第11章 救出
堕「あぁっ!痛い!
柱がもう1人⁉︎そんなのは聞いてないわよ!」
杏寿郎に斬られ、悔しそうに踠いている。
杏寿郎は泰葉を横抱きにしたまま、炭治郎に向かって叫んだ。
杏「竈門少年!目を覚ませ!
君の妹は、君にしか制御できない!
自分の責務を全うしろ!!」
『兄ちゃん助けて…
姉ちゃんが、姉ちゃんじゃなくなる。』
堕姫は帯で禰󠄀豆子に斬りかかる。
細かく切り刻んで帯に取り込もうとしていたのだ。
四肢が、切断されてバラバラになる禰󠄀豆子。
泰葉は思わず、杏寿郎の胸元に顔を埋めた。
杏寿郎も、鬼である禰󠄀豆子は再生できるので死なないとは分かっていても、眉間に皺を寄せた。
「竈門少年!!!」
その時、堕姫がいきなり燃え始めた。
禰󠄀豆子の返り血を浴びて、血鬼術により燃え上がったのだ。
禰󠄀豆子の身体は血が固まり、完全にバラバラにはならず、帯の端を掴んで離さなかった。

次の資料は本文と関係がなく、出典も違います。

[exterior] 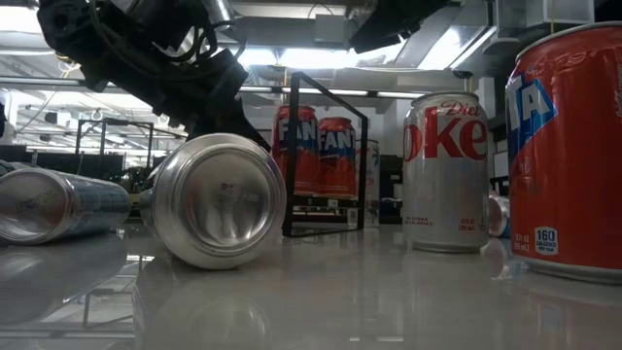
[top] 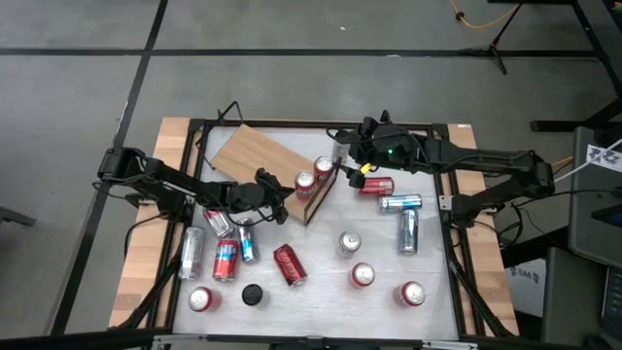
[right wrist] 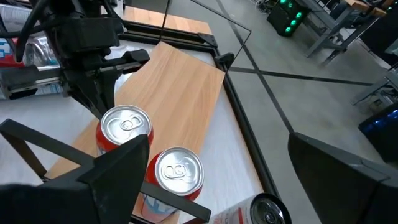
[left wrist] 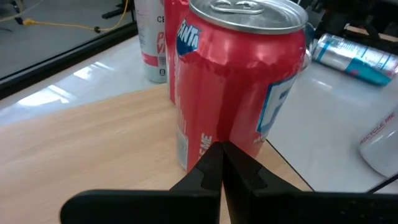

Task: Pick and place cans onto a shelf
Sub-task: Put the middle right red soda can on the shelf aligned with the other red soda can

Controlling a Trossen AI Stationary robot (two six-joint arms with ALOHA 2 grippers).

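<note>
On the shelf [top: 255, 156], near its black-framed end, two red cans are stood upright side by side: one [top: 305, 183] nearer the left arm, the other [top: 323, 167] toward the right arm. They are set at the frame end, probably so that the bare board behind is kept free for more cans. The left gripper [top: 282, 197] is held just beside the first can, its fingers [left wrist: 219, 167] pressed together with nothing between them; it seems placed there to nudge or steady that can rather than to grasp it. The right gripper [top: 352, 165] is held above the second can, its fingers [right wrist: 118, 171] spread wide and empty, which suggests a release or a retreat. The remaining cans, such as a lying red one [top: 290, 264] and a standing silver one [top: 349, 242], are scattered on the worktop [top: 321, 292], well apart from the shelf and not yet shelved.
</note>
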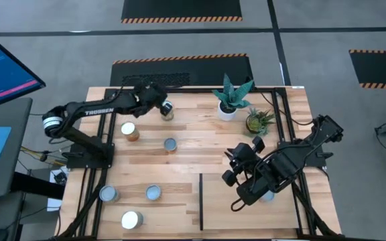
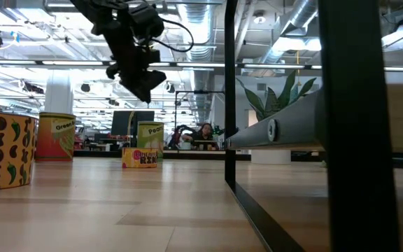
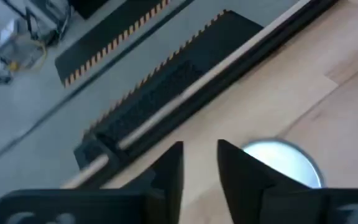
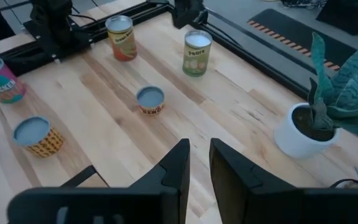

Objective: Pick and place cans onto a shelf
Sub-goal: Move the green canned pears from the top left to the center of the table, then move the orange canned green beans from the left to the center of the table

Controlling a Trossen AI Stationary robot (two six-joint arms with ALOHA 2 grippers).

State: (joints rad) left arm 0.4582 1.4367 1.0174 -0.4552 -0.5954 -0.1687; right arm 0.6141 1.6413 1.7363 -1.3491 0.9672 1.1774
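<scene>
My left gripper (image 1: 158, 100) hangs above a can (image 1: 168, 110) near the table's (image 1: 193, 144) far edge, fingers slightly parted, empty. Next: descend, pinch, carry to the shelf (image 1: 216, 214) (near edge). Right gripper's (image 1: 236, 164) spread: cannot tell.

My left arm (image 1: 96, 107) reads "TROSSEN". The far can (image 2: 150, 136) reads "Pear"; the left can (image 2: 55, 137) starts "Green"; other labels are unreadable.

Planked pale-wood tabletop (image 4: 104, 106), satin-smooth; cans (image 4: 150, 99) with matt metal lids, glossy printed labels.
</scene>
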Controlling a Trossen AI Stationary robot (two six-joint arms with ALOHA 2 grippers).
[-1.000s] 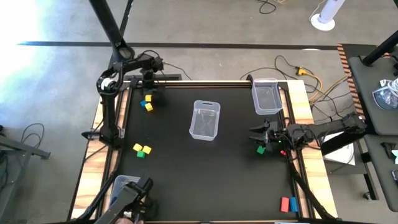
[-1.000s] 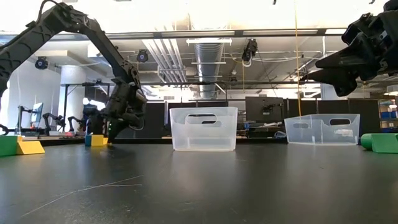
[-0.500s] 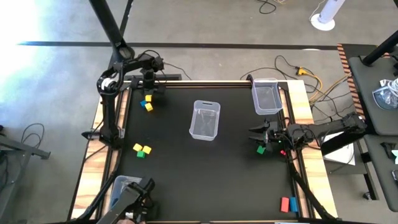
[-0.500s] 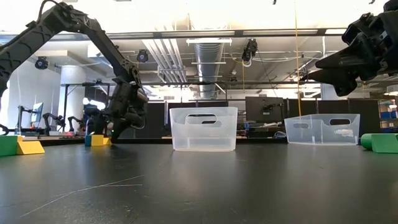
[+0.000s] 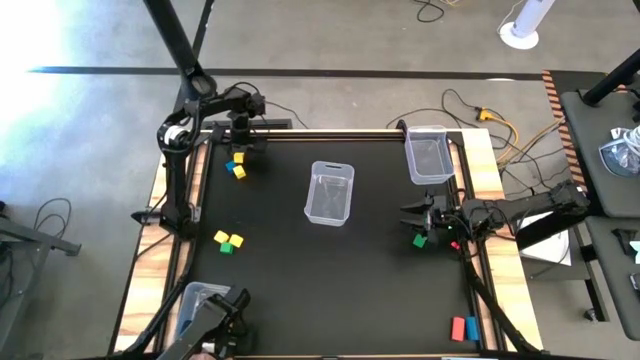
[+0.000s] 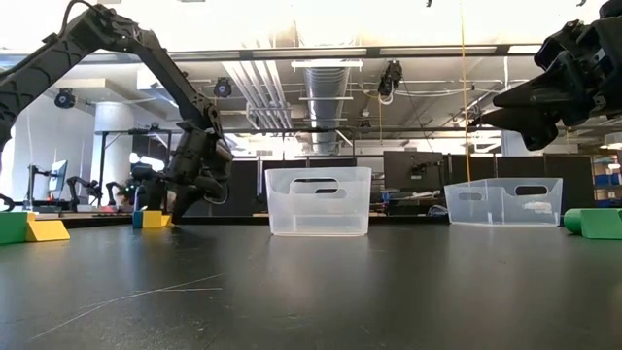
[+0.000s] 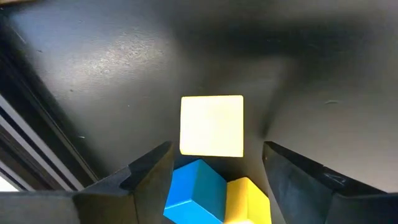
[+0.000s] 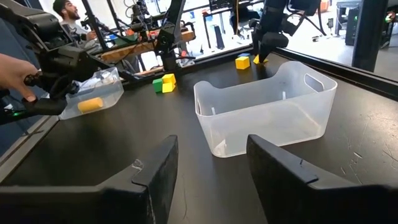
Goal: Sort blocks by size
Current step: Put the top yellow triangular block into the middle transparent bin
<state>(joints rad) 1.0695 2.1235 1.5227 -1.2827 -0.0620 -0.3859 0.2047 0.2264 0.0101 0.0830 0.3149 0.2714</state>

その間に血が四肢を引き戻すように繋がり、傷跡も綺麗に消えている。
燃えている堕姫の側に寄る禰󠄀豆子。
その頭を何度も踏みつける。
そして建物の方へと蹴り飛ばした。
「起きろ!竈門炭治郎!!」
杏寿郎が叫ぶ。
杏寿郎達が禰󠄀豆子を止めるのは無理だ。
止めるとしたら頸を斬るしかない。
しかし、杏寿郎はそれは避けたかった。
無限列車での禰󠄀豆子の姿を見ている。
だから、どうしても炭治郎に止めて欲しかった。
堕姫を追う禰󠄀豆子。
ハーッハーッと、息をする姿からして極度の飢餓状態だろう。
すると、建物の中に怪我をした女性。
その姿を見た禰󠄀豆子は一気に飛びかかろうとする。
杏「まずいっ」
杏寿郎は泰葉を降ろし様子を見ていたが
もう限界だろう。
人を襲ってしまえば、元も子もない。
カチャンと、刀に手をかけたその時。
炭「禰󠄀豆子!!!!」
炭治郎は自分の刀の鞘を、禰󠄀豆子の口に咥えさせた。
炭「だめだ!耐えろ!!」
禰󠄀「ガアァ!!グワゥ!!」
炭「ごめんな、戦わせてごめん…」
炭治郎は至る所から禰󠄀豆子の血の匂いがする事で、どれだけ傷つけられたかを感じていた。
炭「兄ちゃんが誰も傷つけさせないから!
眠るんだ、眠って回復するんだ!」
禰󠄀豆子はもがきながら、炭治郎を背負うような体勢になる。